Föreläsare: Claudio Verdozzi, avdelningen för matematisk fysik och European Theoretical Spectroscopy Facility, Lunds universitet
Titel: Time-resolved adsorbate-surface and donor-acceptor dynamics:
scope and challenges for non-equilibrium green's function methods
Plats: Kalmar – sal N304, Norrgård. Växjö – via länk, rum D0073, hus D. Live – via Adobe Connect, https://connect.sunet.se/cmp-kalmar.
Kaffe och bullar kl 13.45 på Norrgård, rum N304.
Abstract
Non-Equilibrium Green's Functions (NEGF) provide a general theoretical framework for a description of non-equilibrium phenomena. In this talk, we illustrate their scope to address the real-time dynamics of adsorbate-surface and donor-acceptor complexes. Specifically, after a brief review of NEGF and some approximations commonly involved in their practical implementations,
- We consider a model approach to atomic desorption which is exactly solvable for finite systems. With more realistic systems in mind, we then introduce the Ehrenfest approximation for nuclei, treat electronic interactions within NEGF based on many-body perturbation theory, and include model semi-infinite substrates via embedding self-energy schemes. The progressive introduction of such approximations allows us to scrutiny each of them separately, and critically assess different level of NEGF treatments against exact benchmarks.
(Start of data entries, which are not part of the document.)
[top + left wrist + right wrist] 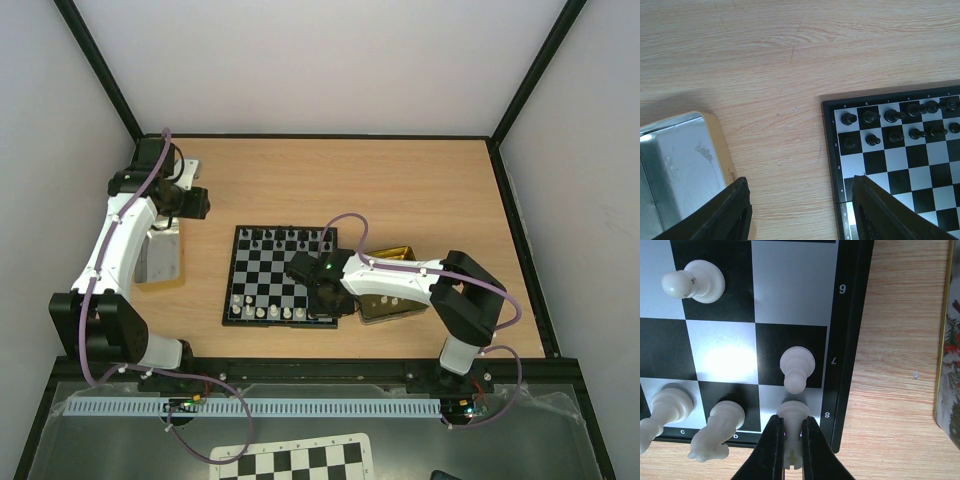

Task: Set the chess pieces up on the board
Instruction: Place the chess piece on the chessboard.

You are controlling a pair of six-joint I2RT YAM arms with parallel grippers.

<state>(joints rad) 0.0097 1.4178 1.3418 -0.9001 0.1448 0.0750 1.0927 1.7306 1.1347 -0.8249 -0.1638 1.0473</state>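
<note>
Chess pieces (262, 312), tiny figures in cream-white and black, stand in ranks on the small square board (283, 290) with black and pale grey squares. The black set is along the far edge and the white set along the near one.

One cream-white piece (792, 412) is on the pale corner square beside the printed 8. The right pincer (792, 452) is closed on its upper part, one finger on each side. The piece's long axis runs up between the fingers, roughly upright. Whether its base rests fully on the square I cannot tell.

A white pawn (797, 367) stands on the next square beyond it, and a white knight (715, 432) on the square to its side, so I judge a straight upward retreat safest.

The left pincer (800, 212) is open and holding nothing. It hovers over the wooden desk (790, 60), well away from that corner.

Below it, the open silver-lined tin (675, 155) shows no pieces in the part seen. The gold tin (951, 365) lies just beside the board's edge, its contents hidden.
</note>
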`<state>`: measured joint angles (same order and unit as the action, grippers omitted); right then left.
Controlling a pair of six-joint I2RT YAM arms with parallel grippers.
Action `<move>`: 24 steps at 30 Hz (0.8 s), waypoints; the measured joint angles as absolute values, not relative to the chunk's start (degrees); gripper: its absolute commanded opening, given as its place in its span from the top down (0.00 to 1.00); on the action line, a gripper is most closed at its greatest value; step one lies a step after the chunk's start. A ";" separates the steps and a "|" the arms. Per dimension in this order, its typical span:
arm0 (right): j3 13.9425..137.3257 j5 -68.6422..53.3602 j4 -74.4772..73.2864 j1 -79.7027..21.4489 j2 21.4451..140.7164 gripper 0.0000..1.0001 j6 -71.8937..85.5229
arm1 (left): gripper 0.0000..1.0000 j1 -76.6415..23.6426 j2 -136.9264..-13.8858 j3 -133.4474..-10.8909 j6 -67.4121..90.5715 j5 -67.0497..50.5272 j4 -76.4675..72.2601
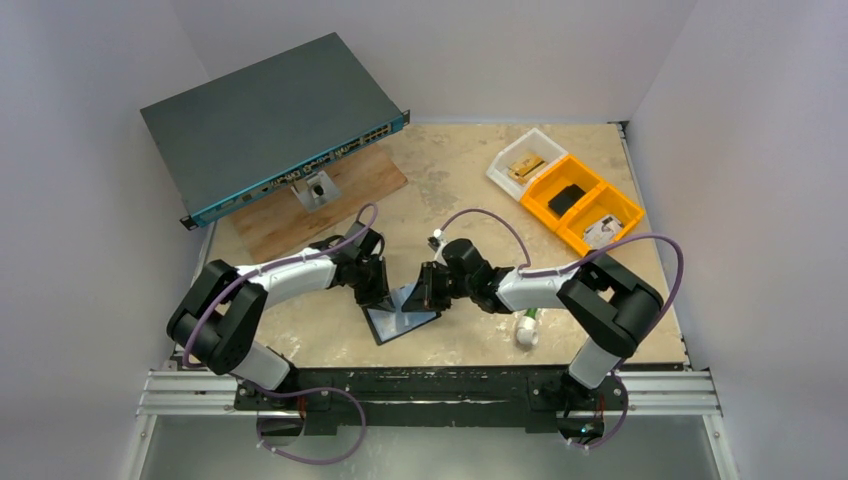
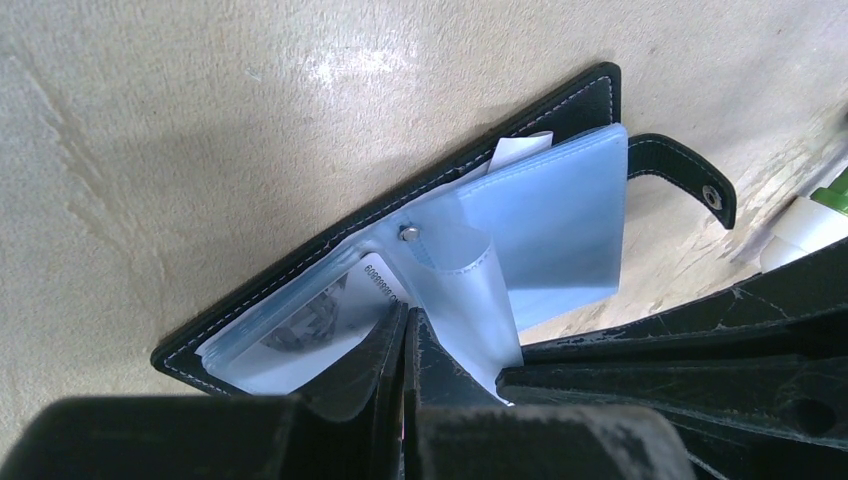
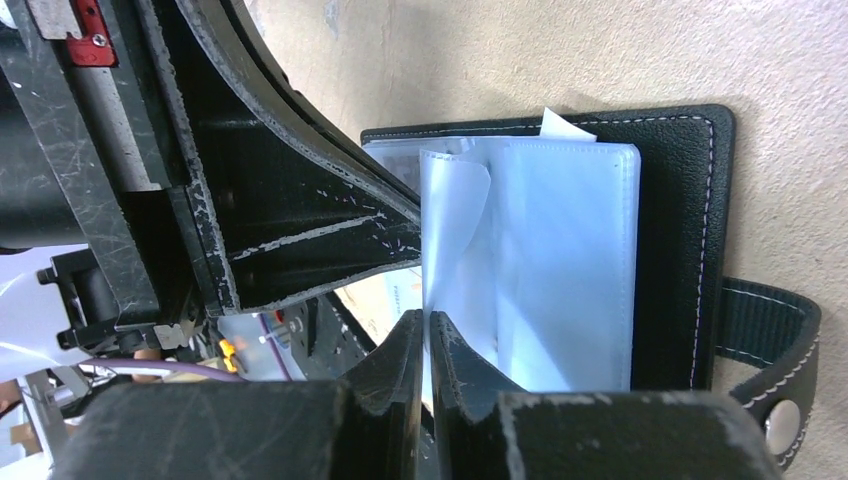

- We then investigate the non-adiabatic charge transfer dynamics in a donor-acceptor complex, where the donor consists of HOMO and LUMO molecular levels, and the acceptor is a C60 molecule, modelled within a tight-binding description and augmented by parameterised electronic interactions. In this case, the electronic dynamics is performed within the Generalized Kadanoff-Baym ansatz for NEGF (tested agains density-matrix renormalization group, tDMRG) and also at the mean-field (Hartree-Fock) level, with the Ehrenfest dynamics used for nuclei. Our results for C60-based donor-acceptor complexes confirm that, in some parameter regimes, electron-phonon interactions can be expected to be the main provider of the charge transfer mechanism, as previously pointed out in the literature. However, the results also depict alternative scenarios, namely a large number of situations where donor-acceptor electronic correlations (i.e. effects beyond mean-field treatments) are primarily responsible for the donor-substrate charge transfer following to the photo-excitation.
While preliminary in character and based on rather simple systems, our results convey the potential of NEGF to study the non equilibrium dynamics of adsorbates, donor-acceptor complexes and, more in general, clean and covered material surfaces subject to ultrafast laser fields. At the same time, they also give a perspective on some challenges to be met by NEGF in future developments for time-resolved spectroscopies.